Chris BishopBy Chris Bishop|November 30, 2020|5 Minutes|In Editor's Desk

Editor’s Desk

As Europe Falls Apart Africa Gets It Together

What a difference 23 years makes; on New Year’s Eve a new era of free trade will be born in Africa that’ll create billions of dollars and trade and help haul millions out of poverty. It will be called the African Continental Free Trade Area and it promises to bring down tariff barriers an encourage industrial growth from Cape Town to the Mediterranean Sea.

At a time when the European Union is falling apart, Africa is getting it together. At the stroke of midnight on New Year’s Eve, Britain – an influential player in the EU for nearly half a century – will fall out of the trading block. At the same stroke of midnight, African free trade will be born.

The latter is even more remarkable in that back in 1997 all of this looked as likely as a day trip to Mars. I know, I was there the at the 33rd session of the Organisation of African Unity – the forerunner of the African Union – in June 1997. It was a different world then.

I can remember clearly how we seasoned journalists and many respected commentators poured cold water on the idea. Those of us who had been through days of chaos at Beitbridge or Ressano Garcia border posts wondered how they could ever see free flowing traffic, never mind free trade. The talk was also of a European-style single currency; I will be honest with you, many journalists laughed; how could this happen? Especially when the only characteristic the Zambian kwacha and the metical of Mozambique shared was paltry value.

It was also a bad time to talk of freedom and trade in Harare with talk of politics and conflict stifling all else. The person who took all the headlines in Harare was the rotund conqueror of Kinshasa Laurent Kabila who came to the conferences just weeks after his rag tag army had fought its way into the Congolese capital and kicked out what was left of the repressive regime of Mobutu Sese Seko. It sparked years of conflict, within a year a handful of African nations – including Zimbabwe and Rwanda – were to be involved in a bitter bush war in the aftermath of that takeover.

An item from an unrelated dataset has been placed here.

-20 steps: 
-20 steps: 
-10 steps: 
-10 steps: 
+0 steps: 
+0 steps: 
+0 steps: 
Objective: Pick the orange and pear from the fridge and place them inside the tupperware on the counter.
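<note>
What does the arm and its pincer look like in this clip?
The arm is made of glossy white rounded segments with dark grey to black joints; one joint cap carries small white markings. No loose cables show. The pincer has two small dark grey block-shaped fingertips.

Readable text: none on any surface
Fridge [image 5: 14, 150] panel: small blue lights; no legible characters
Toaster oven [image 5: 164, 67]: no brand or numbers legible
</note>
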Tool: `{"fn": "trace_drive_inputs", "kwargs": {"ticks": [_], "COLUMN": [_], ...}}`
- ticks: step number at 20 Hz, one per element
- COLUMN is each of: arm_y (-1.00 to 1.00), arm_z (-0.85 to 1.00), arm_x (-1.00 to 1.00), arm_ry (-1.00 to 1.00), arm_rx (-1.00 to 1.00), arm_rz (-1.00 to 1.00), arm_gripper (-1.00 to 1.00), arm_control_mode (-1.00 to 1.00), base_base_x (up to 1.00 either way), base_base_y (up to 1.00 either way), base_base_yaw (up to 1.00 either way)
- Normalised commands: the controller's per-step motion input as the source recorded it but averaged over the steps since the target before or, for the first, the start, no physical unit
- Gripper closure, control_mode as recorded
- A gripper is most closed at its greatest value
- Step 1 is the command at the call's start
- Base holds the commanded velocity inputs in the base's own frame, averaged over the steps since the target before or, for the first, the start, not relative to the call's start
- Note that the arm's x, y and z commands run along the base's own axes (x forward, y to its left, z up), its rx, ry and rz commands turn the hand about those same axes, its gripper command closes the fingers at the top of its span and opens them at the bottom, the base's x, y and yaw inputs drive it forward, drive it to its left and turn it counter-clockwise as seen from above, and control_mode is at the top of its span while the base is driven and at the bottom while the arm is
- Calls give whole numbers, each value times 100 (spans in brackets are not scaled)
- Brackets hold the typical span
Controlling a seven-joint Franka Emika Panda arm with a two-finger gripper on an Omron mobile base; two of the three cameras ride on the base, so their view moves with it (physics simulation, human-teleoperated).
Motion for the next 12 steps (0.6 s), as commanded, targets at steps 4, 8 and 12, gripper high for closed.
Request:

Scores of journalists jostled to get a photograph of Kabila as if he were a pop star. This hijacked the headlines and turned out was distracting and bad for the image of a progressive Africa. Despite the fact the taking of Kinshasa was seen as act of mercy against a brutal regime it revived the headlines about the OAU being a dictator’s club; a mere talking shop with little power other than the legitimisation of some of the less legitimate leaders of Africa, many of whom overstayed their welcome after taking their countries through the barrel of a gun.

The OAU spoke about a free trade area as far back as its inception in 1963 and had renewed calls at the 1991 gathering in Abuja, Nigeria, for what was then called the African Economic Community.

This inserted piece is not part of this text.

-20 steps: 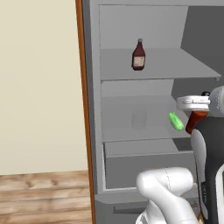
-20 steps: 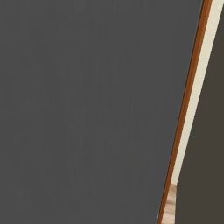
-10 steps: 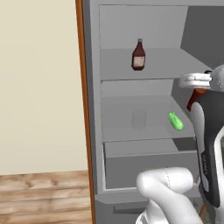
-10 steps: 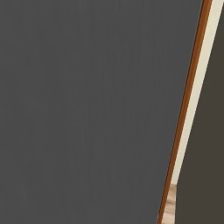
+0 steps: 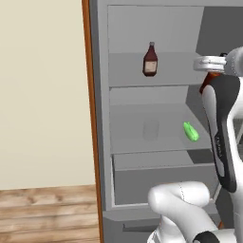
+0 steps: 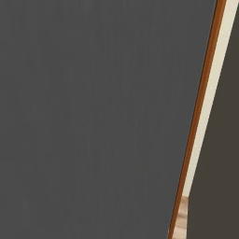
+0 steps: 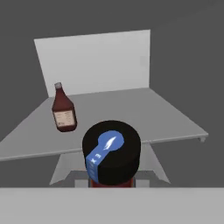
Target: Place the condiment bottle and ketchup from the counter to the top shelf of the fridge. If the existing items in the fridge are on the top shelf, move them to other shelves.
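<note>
Grey fridge (image 5: pixel 156 28) stands open w/ plain inside: 1 ketchup (image 5: pixel 150 60) upright on the top shelf (image 5: pixel 175 78), toward 11 o'clock of the shelf's middle in the left base view. 1 small green item (image 5: pixel 191 131) lies on the shelf below, at approx 4 o'clock from the ketchup; too small to say what it is. 1 drawer front (image 5: pixel 156 182) shows lower down.

1 condiment bottle (image 7: pixel 112 153) in hand view, seen from above: black cap w/ a blue mark, a sliver of red body under it. It sits at 6 o'clock of that view, in front of the top shelf's near edge, ketchup (image 7: pixel 64 114) at approx 10 o'clock from it and well apart. In the left base view just a strip of red (image 5: pixel 207 83) shows beside the arm at 3 o'clock, roughly level w/ the top shelf, most of the bottle hidden by the arm.

Hand (image 5: pixel 209 64): fingertips hidden behind the cap and the arm, so can't tell for sure how wide it stands; the bottle sits right under the camera, off any shelf, so it reads as held.

Right base view: 1 flat dark grey panel (image 6: pixel 93 116) across most of it, 1 thin red-brown edge (image 6: pixel 198 121) at 3 o'clock, a bit of wood floor (image 6: pixel 183 217) at 5 o'clock.
</note>
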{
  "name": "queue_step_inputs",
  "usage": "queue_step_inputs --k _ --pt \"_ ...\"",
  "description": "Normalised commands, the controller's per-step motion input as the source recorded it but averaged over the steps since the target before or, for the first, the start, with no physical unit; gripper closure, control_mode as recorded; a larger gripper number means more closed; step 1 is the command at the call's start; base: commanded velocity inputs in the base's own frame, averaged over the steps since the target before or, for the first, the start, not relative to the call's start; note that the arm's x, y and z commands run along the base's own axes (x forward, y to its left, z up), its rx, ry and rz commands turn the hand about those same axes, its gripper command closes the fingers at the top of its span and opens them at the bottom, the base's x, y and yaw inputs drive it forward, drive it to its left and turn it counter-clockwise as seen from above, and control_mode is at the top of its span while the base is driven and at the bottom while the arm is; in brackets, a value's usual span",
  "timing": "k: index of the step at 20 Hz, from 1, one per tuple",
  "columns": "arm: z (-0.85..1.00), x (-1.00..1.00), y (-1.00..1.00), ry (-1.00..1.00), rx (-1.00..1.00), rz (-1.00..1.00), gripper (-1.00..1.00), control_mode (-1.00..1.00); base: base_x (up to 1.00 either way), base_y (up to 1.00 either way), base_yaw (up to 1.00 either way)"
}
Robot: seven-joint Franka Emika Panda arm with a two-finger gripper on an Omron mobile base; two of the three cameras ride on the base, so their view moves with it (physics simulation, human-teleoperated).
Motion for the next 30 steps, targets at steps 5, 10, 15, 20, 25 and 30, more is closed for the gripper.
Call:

It may have been 60 years in the making, but it was worth the wait. A new era of trade that could create wealth and make this continent more self-sufficient through economic cooperation.

Sure, there will be problems aplenty as the free trade area takes shape, bit it took Europe more than 60 hears to get used to the idea and it struggle to this day.

Billionaire Tomorrow believes this new free trade area is not only a godsend for the African economy as it struggles out of COVID-19, but also for the continent’s imaginative entrepreneurs.

We also believe that the story has been under reported and we will be working hard in the next year to tell the unfolding tale through the eyes of entrepreneurs, millionaires and billionaires. It has been called the story of the century in Africa; we agree and will tell both sides of what promises to be a fascinating story.